**Instructions for the task:** In the data below, repeat the line containing "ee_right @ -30" and every following line exactly, up to and including the last line. Exclude pictures.

**Exercise data:**
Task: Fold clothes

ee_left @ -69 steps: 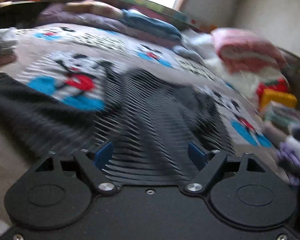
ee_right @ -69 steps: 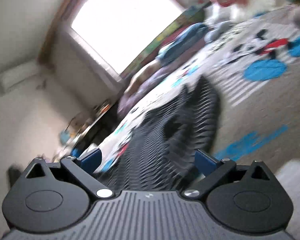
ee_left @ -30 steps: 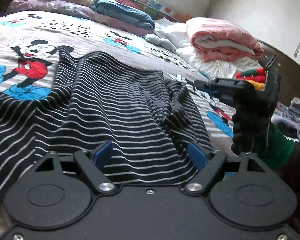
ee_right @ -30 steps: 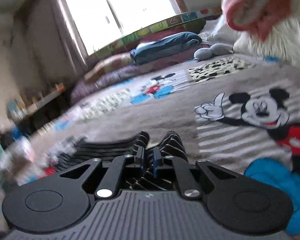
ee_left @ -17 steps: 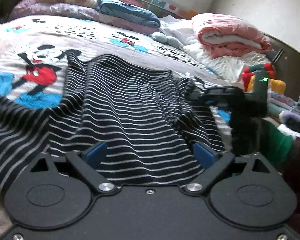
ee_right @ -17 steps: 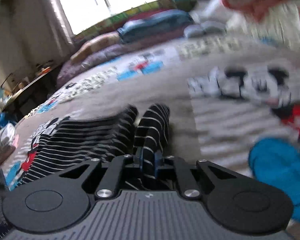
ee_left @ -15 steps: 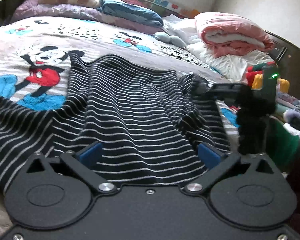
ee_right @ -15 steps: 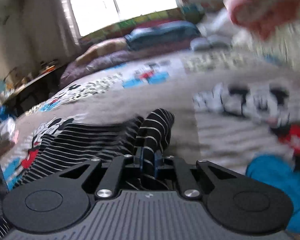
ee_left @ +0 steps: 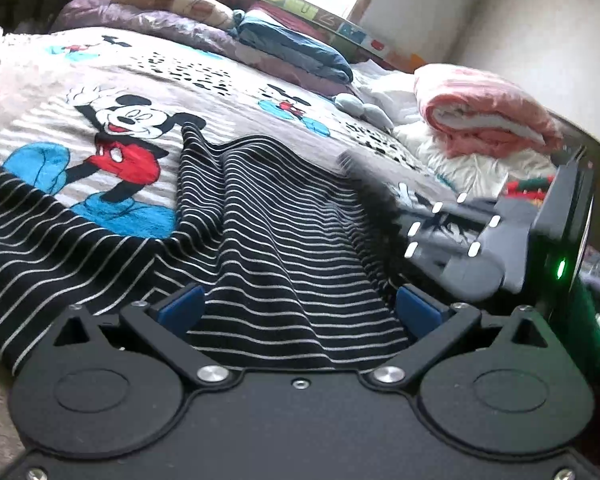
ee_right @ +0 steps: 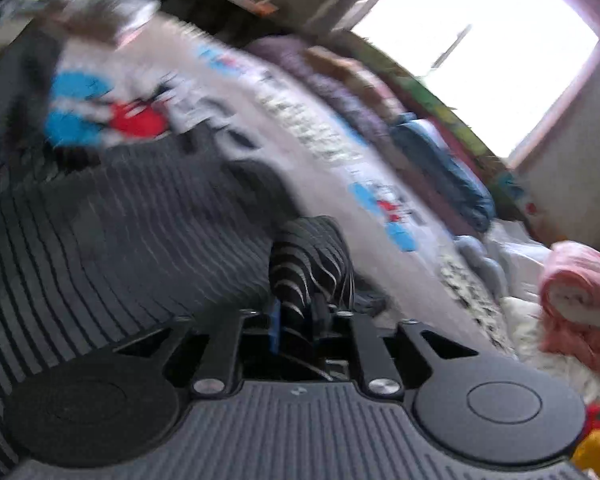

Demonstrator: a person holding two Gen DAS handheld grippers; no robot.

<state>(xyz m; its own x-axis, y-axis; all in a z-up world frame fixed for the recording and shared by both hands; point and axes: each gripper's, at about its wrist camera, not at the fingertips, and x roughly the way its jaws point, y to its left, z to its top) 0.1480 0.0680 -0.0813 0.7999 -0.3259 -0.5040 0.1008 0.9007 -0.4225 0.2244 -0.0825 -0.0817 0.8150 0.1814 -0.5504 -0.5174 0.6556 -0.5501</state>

**Answer section:**
ee_right @ -30 steps: 
ee_left @ -17 steps: 
ee_right @ -17 steps: 
ee_left @ -15 steps: 
ee_right @ -15 steps: 
ee_left @ +0 steps: 
ee_right @ +0 steps: 

Demonstrator: a person holding two Gen DAS handheld grippers; no robot.

<state>(xyz m; its own x-axis, y-axis; all in a z-up world frame fixed for the recording and shared by both hands; point and axes: each gripper's, at about its wrist camera, not at the fingertips, and x roughly the way its jaws point, y to its left, z to its top) 0.1480 0.0680 -0.0813 0.7999 -0.3259 -0.5040 0.1008 0.9007 -0.4225 0.2244 -0.0825 -0.0817 0.8150 0.1814 -0.5504 -0.5174 0.6556 -0.5501</state>

No additional output will be generated.